Sean Spicer's explanation for why it took 18 days to fire Flynn defies the space-time continuum

White House defends 18-day delay in firing Flynn
White House defends 18-day delay in firing Flynn


    White House defends 18-day delay in firing Flynn


White House defends 18-day delay in firing Flynn 02:52

(CNN)Sean Spicer had a simple explanation Tuesday when pressed on why 18 days passed between when the White House was informed that national security adviser Michael Flynn had been compromised by the Russians and when President Donald Trump parted ways with him: We didn't trust Sally Yates.
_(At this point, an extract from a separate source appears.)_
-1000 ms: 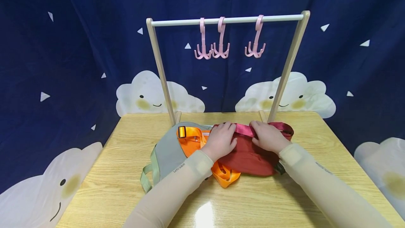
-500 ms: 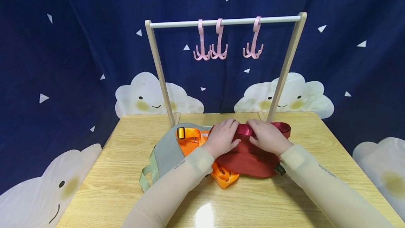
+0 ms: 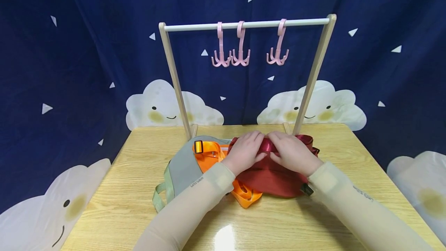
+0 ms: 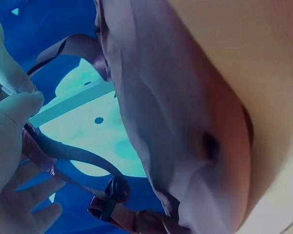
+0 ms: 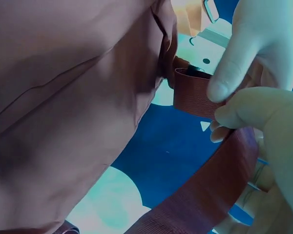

Here's Spicer's full explanation on the then-acting attorney general (thanks to Mediaite for the transcription):
"Someone who is not exactly a supporter of the President's agenda, who a couple days after this first conversation took place refused to uphold a lawful order of the President, who is not exactly someone that was excited about President Trump taking office or his agenda -- hold on, let me answer the question. She had come here, given a heads' up, told us there were materials, and at the same time, we did what we should do. Just because someone comes in and gives you a heads' up about something and says, 'I want to share some information' doesn't mean you immediately jump the gun and go take an action. I think if you flip the scenario and say, 'What if we had just dismissed somebody because a political opponent of the President had made an utterance?' You would argue it was pretty irrational to act in that manner. We did what we were supposed to do. The President made ultimately the right decision."
OK. Lots to unpack there.
    Here's the most important thing: Spicer used the fact that Yates refused to enforce Trump's travel ban as evidence that she was a "political opponent" of the President and, therefore, that the White House was right to not simply take her word for it on Flynn.
    The problem with that explanation is this: Yates talked to White House counsel Don McGahn about Flynn being compromised by the Russians on January 26 and January 27. She didn't refuse to enforce the travel ban until January 30 -- the same day she was fired.
    In fact, she told lawmakers on Capitol Hill Monday she didn't know about the travel ban when she first told McGahn about Flynn, but rather learned about it from media reports. The Executive Order was signed on a Friday night, Jan. 27.
    So how -- short of a time machine -- can something that happened four days after Yates' conversation with McGahn be used as evidence of why the White House was right not to trust what Yates was saying about Flynn?
    The answer, of course, is that it can't.
    Strip down Spicer's argument about why Trump didn't act on Flynn for 18 days after the first Yates-McGahn meeting, and you are left with this: They dismissed or downplayed what Yates told them because they viewed her as a political enemy.
    What is indisputable: Yates was appointed as an US attorney and as deputy attorney general by President Barack Obama. And, as this CNN profile of her notes, "she spent years defending Obama administration policies, championing changes to the criminal justice system and curtailing the federal government's use of private prisons" from within the Justice Department.
    But Yates had been working at the Justice Department since the late 1980s. And she would have been -- at a minimum -- risking her career by either misleading or hyping up the idea that one of Trump's closest allies was in danger of being blackmailed by the Russians.
    In Tuesday's press briefing, Spicer insisted that Yates was no friend to Trump because she had been rumored to be part of a potential Hillary Clinton administration if the former secretary of state won. If an article exists that proves Spicer right on that, I couldn't find it. (Here's the widely circulated "ghost" Clinton Cabinet, as reported by Axios' Mike Allen. Yates is not mentioned for attorney general or any other role.)
    What Spicer aimed to do in Tuesday's briefing was cast Yates as a bitter partisan that the Trump White House was right to distrust. But the evidence he cited to prove that claim, well, doesn't.
    Unless, of course, there's a time machine in the White House I don't know about.